I did big-molecule natural product synthesis for my PhD, and I don't miss it for a minute. (I don't miss a lot of things about my PhD for a minute, for that matter, but that's another story.) It's a specialized world inside organic chemistry, which during its glory days was for many the only world that mattered. It's hard to put exact dates on that, but you could start in the 1950s, end sometime in the late 70s or early 80s, and not set off too many arguments.

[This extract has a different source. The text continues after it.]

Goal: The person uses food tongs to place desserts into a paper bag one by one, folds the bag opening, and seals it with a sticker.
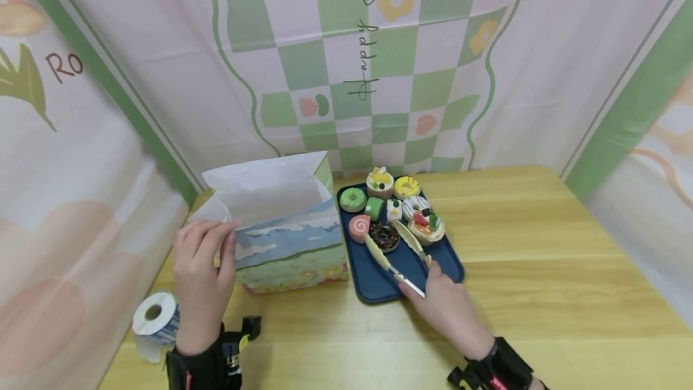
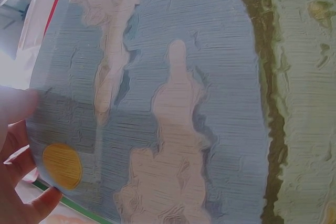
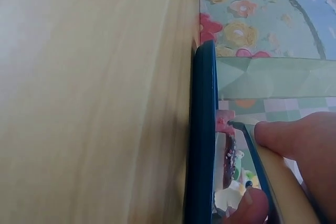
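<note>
My left hand pinches the near left rim of an open paper bag printed with sky and flowers. In the left wrist view, fingertips hold the bag's edge. My right hand grips a pair of tongs with cream-coloured tips. These tips stand on either side of a chocolate doughnut with sprinkles, on a dark blue tray. Whether they touch it I cannot tell. A pink swirl cake sits left of the doughnut, a fruit tart to its right.
The tray also carries a green doughnut, a yellow doughnut, a white striped doughnut, a fruit-topped cupcake and small cakes. A roll of labels stands left of my left hand. Printed curtains enclose the table.
</note>
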Demonstrator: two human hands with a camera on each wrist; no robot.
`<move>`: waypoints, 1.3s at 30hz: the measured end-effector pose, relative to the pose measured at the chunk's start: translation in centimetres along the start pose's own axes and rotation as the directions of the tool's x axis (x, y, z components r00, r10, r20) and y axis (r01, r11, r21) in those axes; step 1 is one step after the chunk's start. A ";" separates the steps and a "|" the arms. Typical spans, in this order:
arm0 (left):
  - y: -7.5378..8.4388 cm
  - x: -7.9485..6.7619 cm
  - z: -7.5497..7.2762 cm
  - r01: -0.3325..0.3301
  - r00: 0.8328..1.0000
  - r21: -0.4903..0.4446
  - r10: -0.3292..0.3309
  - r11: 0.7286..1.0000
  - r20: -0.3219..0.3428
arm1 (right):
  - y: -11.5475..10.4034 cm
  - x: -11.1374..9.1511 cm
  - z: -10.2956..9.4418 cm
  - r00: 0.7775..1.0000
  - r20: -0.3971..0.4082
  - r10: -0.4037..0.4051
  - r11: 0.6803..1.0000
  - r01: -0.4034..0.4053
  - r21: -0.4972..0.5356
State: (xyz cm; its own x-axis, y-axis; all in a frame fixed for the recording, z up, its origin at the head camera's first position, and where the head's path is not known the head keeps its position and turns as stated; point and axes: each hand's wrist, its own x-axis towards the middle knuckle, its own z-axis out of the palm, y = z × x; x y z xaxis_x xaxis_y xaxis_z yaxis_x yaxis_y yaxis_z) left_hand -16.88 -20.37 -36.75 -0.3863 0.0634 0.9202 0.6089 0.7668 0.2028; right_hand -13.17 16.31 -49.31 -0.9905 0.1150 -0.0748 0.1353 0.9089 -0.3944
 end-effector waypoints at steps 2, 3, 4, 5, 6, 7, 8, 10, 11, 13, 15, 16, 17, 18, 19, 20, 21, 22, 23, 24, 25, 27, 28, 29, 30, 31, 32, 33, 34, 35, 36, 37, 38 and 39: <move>0.0 0.0 0.0 0.002 1.000 0.001 -0.002 1.000 0.003 | 0.1 -0.1 -0.1 1.000 0.006 0.002 1.000 -0.002 -0.002; 0.0 0.0 0.0 0.003 1.000 0.001 -0.003 1.000 0.004 | 0.2 -0.1 -0.1 1.000 0.010 0.002 1.000 -0.002 -0.003; 0.0 0.0 0.0 0.004 1.000 0.001 -0.004 1.000 0.005 | 0.3 -0.1 -0.1 1.000 0.014 0.003 1.000 -0.003 -0.005; 0.0 -0.1 0.0 0.004 1.000 0.000 -0.004 1.000 0.006 | 0.3 -0.2 -0.1 1.000 0.015 0.003 1.000 -0.003 -0.005; 0.0 -0.1 0.0 0.004 1.000 -0.001 -0.004 1.000 0.006 | 0.4 -0.2 -0.1 1.000 0.015 0.002 1.000 -0.002 -0.007; 0.0 -0.1 0.0 0.003 1.000 -0.002 -0.003 1.000 0.006 | 0.4 -0.2 -0.1 1.000 0.014 0.000 1.000 0.000 -0.010; 0.0 -0.1 0.0 0.003 1.000 -0.004 -0.003 1.000 0.005 | 0.5 -0.1 -0.1 1.000 0.010 -0.004 1.000 0.004 -0.014; 0.0 -0.1 0.0 0.003 1.000 -0.007 -0.003 1.000 0.004 | 0.5 -0.1 -0.1 1.000 0.000 -0.010 1.000 0.010 -0.021; 0.0 -0.1 0.0 0.003 1.000 -0.008 -0.002 1.000 0.004 | 0.5 -0.1 -0.1 1.000 -0.004 -0.014 1.000 0.014 -0.023; 0.1 0.0 0.0 0.002 1.000 -0.009 -0.002 1.000 0.002 | 0.5 0.0 -0.1 1.000 -0.011 -0.017 0.999 0.017 -0.028; 0.1 0.0 0.0 0.002 1.000 -0.008 -0.002 1.000 0.001 | 0.5 0.0 -0.1 1.000 -0.017 -0.017 0.999 0.017 -0.030; 0.1 0.0 0.0 0.001 1.000 -0.008 -0.001 1.000 0.000 | 0.5 0.0 -0.1 1.000 -0.020 -0.018 0.999 0.017 -0.031; 0.1 0.0 0.0 0.000 1.000 -0.008 0.000 1.000 -0.002 | 0.5 0.1 -0.1 1.000 -0.023 -0.019 0.999 0.018 -0.030; 0.1 0.0 0.0 0.000 1.000 -0.009 0.000 1.000 -0.003 | 0.5 0.1 -0.1 0.999 -0.027 -0.019 0.999 0.018 -0.031; 0.0 0.0 0.0 0.000 1.000 -0.009 0.000 1.000 -0.004 | 0.5 0.1 0.0 0.999 -0.030 -0.019 0.999 0.018 -0.031; 0.0 0.0 0.0 -0.001 1.000 -0.010 0.001 1.000 -0.005 | 0.5 0.2 0.0 0.999 -0.030 -0.019 0.999 0.018 -0.031; 0.0 0.0 0.1 -0.001 1.000 -0.010 0.001 1.000 -0.004 | 0.5 0.2 -0.1 0.999 -0.031 -0.020 0.999 0.019 -0.030; 0.0 0.0 0.1 0.000 1.000 -0.010 0.000 1.000 -0.003 | 0.5 0.2 -0.1 0.999 -0.033 -0.021 0.999 0.020 -0.029; 0.0 -0.1 0.1 0.000 1.000 -0.008 0.000 1.000 0.000 | 0.6 0.2 0.0 0.999 -0.032 -0.022 0.999 0.021 -0.028; -0.1 -0.1 0.1 0.001 1.000 -0.006 -0.001 1.000 0.005 | 0.6 0.2 -0.1 0.999 -0.033 -0.023 0.999 0.022 -0.029; -0.1 -0.1 0.1 0.002 1.000 -0.003 -0.002 1.000 0.007 | 0.6 0.2 -0.1 0.999 -0.034 -0.024 0.999 0.023 -0.027; -0.2 -0.1 0.0 0.002 1.000 0.003 -0.002 1.000 0.014 | 0.7 0.2 -0.1 0.999 -0.040 -0.029 0.999 0.028 -0.024; -0.2 -0.2 0.0 0.002 1.000 0.007 -0.003 1.000 0.019 | 0.7 0.1 -0.2 0.998 -0.044 -0.033 0.999 0.032 -0.024; -0.2 -0.2 -0.1 0.002 1.000 0.010 -0.003 1.000 0.023 | 0.7 0.1 -0.2 0.998 -0.046 -0.036 0.999 0.035 -0.023; -0.2 -0.2 -0.1 0.004 1.000 0.012 -0.004 1.000 0.026 | 0.7 0.1 -0.3 0.998 -0.050 -0.039 0.999 0.038 -0.021; -0.3 -0.3 -0.1 0.006 1.000 0.013 -0.006 1.000 0.028 | 0.7 0.0 -0.4 0.998 -0.054 -0.042 0.999 0.041 -0.018; -0.3 -0.3 -0.1 0.007 1.000 0.015 -0.007 1.000 0.030 | 0.7 0.0 -0.5 0.997 -0.059 -0.046 0.999 0.046 -0.017; -0.3 -0.3 -0.2 0.008 0.999 0.016 -0.009 1.000 0.033 | 0.7 0.0 -0.6 0.997 -0.064 -0.053 0.999 0.052 -0.016; -0.3 -0.3 -0.2 0.010 0.999 0.016 -0.010 1.000 0.033 | 0.6 0.0 -0.7 0.996 -0.069 -0.058 0.998 0.057 -0.017; -0.3 -0.4 -0.2 0.010 0.999 0.016 -0.010 1.000 0.033 | 0.6 0.0 -0.8 0.995 -0.074 -0.064 0.998 0.063 -0.016; -0.3 -0.4 -0.1 0.011 0.999 0.016 -0.011 1.000 0.034 | 0.6 0.0 -0.9 0.995 -0.078 -0.067 0.998 0.066 -0.015; -0.3 -0.3 -0.1 0.010 0.999 0.017 -0.011 1.000 0.035 | 0.5 -0.1 -1.1 0.993 -0.087 -0.074 0.997 0.073 -0.015; -0.3 -0.3 -0.1 0.009 0.999 0.016 -0.010 1.000 0.034 | 0.5 -0.1 -1.2 0.993 -0.092 -0.078 0.997 0.077 -0.015; -0.3 -0.3 -0.1 0.009 0.999 0.015 -0.010 1.000 0.034 | 0.4 -0.1 -1.4 0.992 -0.098 -0.083 0.997 0.082 -0.016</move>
State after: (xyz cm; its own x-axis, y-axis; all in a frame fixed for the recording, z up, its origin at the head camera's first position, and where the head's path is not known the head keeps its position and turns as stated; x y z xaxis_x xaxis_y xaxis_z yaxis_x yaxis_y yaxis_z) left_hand -16.85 -20.66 -37.03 -0.4157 0.0775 0.9062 0.5949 0.7769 0.2064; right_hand -13.09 17.21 -48.21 -0.9958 0.0780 0.0482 0.0536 0.9218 -0.3840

It's not that huge and difficult molecules aren't made any more. They are, and some of them are weird enough to have made the old titans like R. B. Woodward choke on their Scotch. But it's different somehow; I think it's because we've gotten a little too good. There are a lot of reactions we can pull out now that Woodward's generation never lived long enough to see, reactions that do things they never knew could be done. So now, when some massive team of postdocs makes Voodoomycin, Whateverol, or some other molecule that looks like your structure-drawing program malfunctioned all over the page, it doesn't set off the awe that the older syntheses did. It can't. There are dozens, hundreds, thousands of people who look at the resulting paper and say "Hey, give me a team of fifty smart, highly trained workaholics and a million dollars from NIH, and I'll make Whateverol, too."
We can make almost anything (given enough sweat, time, and money,) but most complex molecules still use up far too much of all three. It's not the boundries of the science that hold us back any more, just the boundries of the real world. Those who aren't well acquainted with the field figure it can do most anything, but those inside it know, for practical reasons, that we often can't.